▶ WHAT YOU HAVE TO DO
In the material below, which lines hold the word "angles"? Pick each one out.

▶ RECORDS FOR THE EXERCISE
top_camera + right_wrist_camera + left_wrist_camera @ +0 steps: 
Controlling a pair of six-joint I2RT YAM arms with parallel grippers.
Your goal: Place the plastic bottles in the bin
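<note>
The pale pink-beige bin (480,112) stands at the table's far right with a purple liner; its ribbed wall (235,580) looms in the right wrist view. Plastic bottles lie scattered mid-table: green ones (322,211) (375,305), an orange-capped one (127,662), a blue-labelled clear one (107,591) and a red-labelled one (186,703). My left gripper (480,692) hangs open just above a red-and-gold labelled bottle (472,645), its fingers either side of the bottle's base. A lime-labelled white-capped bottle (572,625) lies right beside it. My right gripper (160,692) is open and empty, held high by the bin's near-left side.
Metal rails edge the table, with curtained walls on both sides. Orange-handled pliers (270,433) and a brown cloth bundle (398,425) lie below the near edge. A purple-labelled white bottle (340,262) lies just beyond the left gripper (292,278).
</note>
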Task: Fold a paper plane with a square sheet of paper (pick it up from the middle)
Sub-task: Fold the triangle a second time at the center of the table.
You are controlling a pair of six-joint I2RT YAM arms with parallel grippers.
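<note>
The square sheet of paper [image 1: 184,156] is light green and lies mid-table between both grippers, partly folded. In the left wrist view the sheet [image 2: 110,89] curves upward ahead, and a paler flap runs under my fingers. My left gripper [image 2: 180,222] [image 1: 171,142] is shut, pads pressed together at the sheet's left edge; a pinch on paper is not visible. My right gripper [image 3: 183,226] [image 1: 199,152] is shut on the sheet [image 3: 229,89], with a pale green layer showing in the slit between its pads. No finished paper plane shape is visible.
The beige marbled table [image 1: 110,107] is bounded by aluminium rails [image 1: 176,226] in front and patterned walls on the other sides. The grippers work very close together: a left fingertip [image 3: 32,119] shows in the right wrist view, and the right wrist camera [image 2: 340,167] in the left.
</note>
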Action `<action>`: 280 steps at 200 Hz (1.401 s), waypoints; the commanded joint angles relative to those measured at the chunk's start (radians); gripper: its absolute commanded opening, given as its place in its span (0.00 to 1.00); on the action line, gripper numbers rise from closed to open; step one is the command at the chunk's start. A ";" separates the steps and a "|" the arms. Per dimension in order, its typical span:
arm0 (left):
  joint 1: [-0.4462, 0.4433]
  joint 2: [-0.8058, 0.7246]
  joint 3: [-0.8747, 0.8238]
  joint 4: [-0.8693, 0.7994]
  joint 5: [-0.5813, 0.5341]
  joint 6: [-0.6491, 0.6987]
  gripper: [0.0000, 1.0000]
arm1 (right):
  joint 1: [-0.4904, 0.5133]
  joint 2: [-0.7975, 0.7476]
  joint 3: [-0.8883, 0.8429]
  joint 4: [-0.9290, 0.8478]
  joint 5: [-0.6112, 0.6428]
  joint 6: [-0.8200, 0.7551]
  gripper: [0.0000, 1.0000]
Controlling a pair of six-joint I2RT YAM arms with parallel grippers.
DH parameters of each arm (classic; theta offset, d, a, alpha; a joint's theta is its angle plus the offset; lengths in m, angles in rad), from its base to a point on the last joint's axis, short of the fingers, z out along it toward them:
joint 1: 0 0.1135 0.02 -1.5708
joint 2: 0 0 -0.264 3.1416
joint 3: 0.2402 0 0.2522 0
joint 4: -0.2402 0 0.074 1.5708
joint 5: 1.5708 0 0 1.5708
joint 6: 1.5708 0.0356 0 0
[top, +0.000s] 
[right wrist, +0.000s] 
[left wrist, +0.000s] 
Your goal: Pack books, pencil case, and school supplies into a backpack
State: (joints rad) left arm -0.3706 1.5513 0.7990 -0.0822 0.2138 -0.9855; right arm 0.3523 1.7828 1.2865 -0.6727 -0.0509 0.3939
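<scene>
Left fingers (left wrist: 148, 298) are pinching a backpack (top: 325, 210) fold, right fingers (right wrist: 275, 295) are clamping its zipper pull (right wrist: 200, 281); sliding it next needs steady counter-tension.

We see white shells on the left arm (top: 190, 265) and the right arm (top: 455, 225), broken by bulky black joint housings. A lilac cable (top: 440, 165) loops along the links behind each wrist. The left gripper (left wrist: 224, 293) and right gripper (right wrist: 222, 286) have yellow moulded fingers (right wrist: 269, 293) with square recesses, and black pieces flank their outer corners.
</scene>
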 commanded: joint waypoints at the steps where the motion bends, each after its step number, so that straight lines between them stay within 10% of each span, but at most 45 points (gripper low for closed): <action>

▶ RESPONSE AREA
Action `<action>`: 280 steps at 200 Hz (1.401 s), waypoints; the commanded joint angles relative to those measured at the chunk's start (radians); gripper: its absolute commanded opening, given as its place in its span (0.00 to 1.00); on the action line, gripper numbers rise from closed to open; step one is the command at the chunk's start. A ";" separates the steps and a "|" the arms. Per dimension in order, its typical span:
DH parameters of each arm (classic; theta offset, d, a, alpha; a joint's theta is its angle plus the offset; lengths in m, angles in rad), from its base to a point on the last joint's axis, short of the fingers, z out along it toward them:

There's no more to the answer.